Testing for heterogeneity between SNPs in the IV using Cochran’s Q indicated significant heterogeneity in Wald ratios for individual SNPs in the IV (P = 3.6 × 10−16 for overall breast cancer; P = 6.4 × 10−11 for ER-positive breast cancer; P = 6.5 × 10−5 for ER-negative breast cancer), suggesting that some of the 41 SNPs may exert disproportionately large effects on breast cancer risk some of which might act via pathways other than BW. Leave-one-out permutation [Supplementary Figure 1 (b)], Cook’s distance, and stepwise downward “model selection” consistently identified five SNPs with large effects on breast cancer that had an undue influence on the overall results (Supplementary Table 6). The stepwise downward approach suggested that an additional (sixth) SNP also contributed to the observed heterogeneity, while studentised residuals identified three of the five SNPs as outliers (Supplementary Table 6). Removing the five SNPs and repeating the standard IVW method using the remaining 36 SNPs that represented a more homogeneous genetic instrument for BW yielded an OR of 0.92 (95% CI 0.83–1.02; P = 0.11; Cochran’s Q = 49.57 and its associated P = 0.052). Further reducing the potential impact of pleiotropy at the cost of losing power by using the 24-SNP IV constructed after removal of all SNPs associated at P < 9.2 × 10−4 (instead of P < 5 × 10−8) with at least one of seven putative breast cancer risk factors did not significantly change the primary IVW MR result (Fig. 2a). Conversely, using the full 59-SNP IV to leverage maximum statistical power did not meaningfully alter the primary result either (Fig. 2a). Results for each corresponding analysis specific to ER-positive and ER-negative breast cancer are presented in Fig. 2b, c, Supplementary Figures 1 (c) to (f), and Supplementary Table 6. Across all analyses point estimates of the OR were either null or indicated an inverse relationship between BW and adult breast cancer, again contrary to the observational literature.

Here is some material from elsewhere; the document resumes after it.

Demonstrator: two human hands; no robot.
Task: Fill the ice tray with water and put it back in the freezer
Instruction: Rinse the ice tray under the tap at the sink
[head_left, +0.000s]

Multivariable Mendelian randomisation

MR analysis of the 49-SNP IV for BW simultaneously adjusting for the genetically predicted effects of these SNPs on birth length, adult height, adult BMI, age at menarche, and age at menopause using the weighted regression-based framework provided estimates for the association between BW and overall breast cancer risk that were consistent with the univariable results (OR = 0.82; 95% CI 0.60–1.11; P = 0.20; Fig. 2a). The estimates from the multivariable extension of MR-Egger were similar (Fig. 2a) and the corresponding MR-Egger intercept test was not significant (P = 0.89 for overall breast cancer; P = 0.75 for ER-positive breast cancer; P = 0.99 for ER-negative breast cancer). Results specific to ER-positive and ER-negative breast cancer are presented in Fig. 2b, c.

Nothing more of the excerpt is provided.